Cauliflower and chickpea curry
This beautifully simple, light curry is closely based on a wonderful recipe from chef Angela Hartnett. It’s always preferable to use some carefully selected ground and whole spices in a recipe like this, but if you’re in a hurry, use
a ready-made curry powder instead of the dry spices.
SERVES 4 to 6
1 medium-large cauliflower
(about 13/4 pounds / 800g), trimmed
2 tablespoons sunflower oil
3 onions, chopped
4 garlic cloves, chopped
1 teaspoon freshly grated ginger
2 teaspoons ground coriander
2 teaspoons ground cumin
A large pinch of dried chile flakes
2 star anise
1 (14-ounce / 400g) can plum tomatoes, chopped, any stalky ends and skin removed
1 (14-ounce / 400g) can chickpeas, drained and rinsed
2 teaspoons garam masala
A good handful of cilantro, chopped
Sea salt and freshly ground black pepper
Cut the cauliflower into medium florets.

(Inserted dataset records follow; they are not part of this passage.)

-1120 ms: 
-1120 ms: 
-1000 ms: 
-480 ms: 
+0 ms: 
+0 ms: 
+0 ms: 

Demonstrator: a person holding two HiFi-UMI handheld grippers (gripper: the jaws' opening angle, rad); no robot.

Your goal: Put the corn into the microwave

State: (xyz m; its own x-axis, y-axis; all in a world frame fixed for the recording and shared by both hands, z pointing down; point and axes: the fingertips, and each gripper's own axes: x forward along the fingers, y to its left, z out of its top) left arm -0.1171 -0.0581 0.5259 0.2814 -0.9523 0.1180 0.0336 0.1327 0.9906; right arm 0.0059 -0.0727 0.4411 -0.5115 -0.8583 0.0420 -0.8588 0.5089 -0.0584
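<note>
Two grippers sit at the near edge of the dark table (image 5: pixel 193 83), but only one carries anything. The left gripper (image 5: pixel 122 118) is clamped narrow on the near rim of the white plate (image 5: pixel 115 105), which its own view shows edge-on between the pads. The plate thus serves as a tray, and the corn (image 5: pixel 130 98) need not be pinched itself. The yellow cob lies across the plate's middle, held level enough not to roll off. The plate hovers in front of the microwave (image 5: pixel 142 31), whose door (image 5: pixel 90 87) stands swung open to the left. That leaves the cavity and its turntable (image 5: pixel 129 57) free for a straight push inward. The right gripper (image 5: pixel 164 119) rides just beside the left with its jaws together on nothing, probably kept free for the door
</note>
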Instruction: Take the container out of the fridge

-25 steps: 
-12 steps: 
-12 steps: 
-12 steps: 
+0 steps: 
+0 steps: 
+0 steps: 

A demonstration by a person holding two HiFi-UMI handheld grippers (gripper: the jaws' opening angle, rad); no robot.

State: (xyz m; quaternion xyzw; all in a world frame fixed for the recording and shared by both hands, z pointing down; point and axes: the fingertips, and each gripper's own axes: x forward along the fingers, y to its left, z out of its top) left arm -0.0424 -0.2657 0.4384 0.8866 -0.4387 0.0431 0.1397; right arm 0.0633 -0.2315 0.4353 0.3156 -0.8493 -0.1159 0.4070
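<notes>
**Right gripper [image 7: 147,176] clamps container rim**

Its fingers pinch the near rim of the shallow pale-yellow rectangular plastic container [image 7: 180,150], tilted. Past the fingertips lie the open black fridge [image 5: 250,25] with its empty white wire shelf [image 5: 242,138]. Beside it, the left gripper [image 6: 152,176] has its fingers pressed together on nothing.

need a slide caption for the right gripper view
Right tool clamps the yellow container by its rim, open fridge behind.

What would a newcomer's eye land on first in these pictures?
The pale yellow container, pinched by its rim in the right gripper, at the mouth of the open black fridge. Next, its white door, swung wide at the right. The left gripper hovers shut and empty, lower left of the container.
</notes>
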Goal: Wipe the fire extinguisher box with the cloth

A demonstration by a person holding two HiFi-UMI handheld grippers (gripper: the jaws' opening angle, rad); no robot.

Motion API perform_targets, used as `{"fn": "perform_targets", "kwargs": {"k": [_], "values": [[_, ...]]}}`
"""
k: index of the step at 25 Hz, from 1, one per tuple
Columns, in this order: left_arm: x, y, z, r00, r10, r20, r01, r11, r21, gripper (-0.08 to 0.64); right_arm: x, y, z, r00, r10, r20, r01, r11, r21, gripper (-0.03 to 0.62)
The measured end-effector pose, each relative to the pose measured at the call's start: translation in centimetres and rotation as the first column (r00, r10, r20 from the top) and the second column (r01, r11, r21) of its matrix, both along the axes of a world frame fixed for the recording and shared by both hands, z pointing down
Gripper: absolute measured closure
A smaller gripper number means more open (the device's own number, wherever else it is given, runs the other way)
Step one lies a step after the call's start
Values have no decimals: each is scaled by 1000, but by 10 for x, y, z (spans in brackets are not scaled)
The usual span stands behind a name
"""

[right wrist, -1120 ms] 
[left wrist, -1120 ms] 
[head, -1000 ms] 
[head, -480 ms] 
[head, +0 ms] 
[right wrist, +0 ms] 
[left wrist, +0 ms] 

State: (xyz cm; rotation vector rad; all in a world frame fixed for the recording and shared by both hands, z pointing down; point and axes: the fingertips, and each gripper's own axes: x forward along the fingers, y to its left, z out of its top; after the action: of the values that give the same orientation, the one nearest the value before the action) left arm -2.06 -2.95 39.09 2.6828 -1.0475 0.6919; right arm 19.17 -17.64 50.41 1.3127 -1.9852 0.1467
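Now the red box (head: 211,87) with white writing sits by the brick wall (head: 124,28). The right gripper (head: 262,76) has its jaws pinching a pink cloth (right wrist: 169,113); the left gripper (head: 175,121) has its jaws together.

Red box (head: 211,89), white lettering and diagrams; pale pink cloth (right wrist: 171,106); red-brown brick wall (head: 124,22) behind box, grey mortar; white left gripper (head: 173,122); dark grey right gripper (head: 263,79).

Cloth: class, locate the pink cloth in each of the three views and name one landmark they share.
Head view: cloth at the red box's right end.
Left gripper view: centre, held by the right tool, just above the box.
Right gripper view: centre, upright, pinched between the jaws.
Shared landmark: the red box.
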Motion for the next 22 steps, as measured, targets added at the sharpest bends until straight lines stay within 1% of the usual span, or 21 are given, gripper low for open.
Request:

Put into a large pan, cover with cold water, add some salt, and bring up to a rolling boil. This will partly cook the cauliflower. Take off the heat right away, drain well, and keep warm in the pan.
Heat the oil in a second large saucepan over medium heat. Add
the onions, garlic, and ginger and sauté for about 10 minutes,
Add the ground coriander, cumin, chile flakes, star anise, and some salt and pepper and cook for a further 5 minutes.
Add the tomatoes with their juice and the chickpeas. Stir well, then add the parcooked cauliflower. Pour in enough cold water to almost but not quite cover everything (1/3 to 3/4 cup / 100 to 200ml) and bring to a simmer. Simmer for 5 to 10 minutes, stirring once or twice, until the cauliflower is tender.
Stir in the garam masala and half of the chopped cilantro, then check the seasoning. Serve scattered with the remaining cilantro and accompanied by rice, flat breads (see page 176), or naan.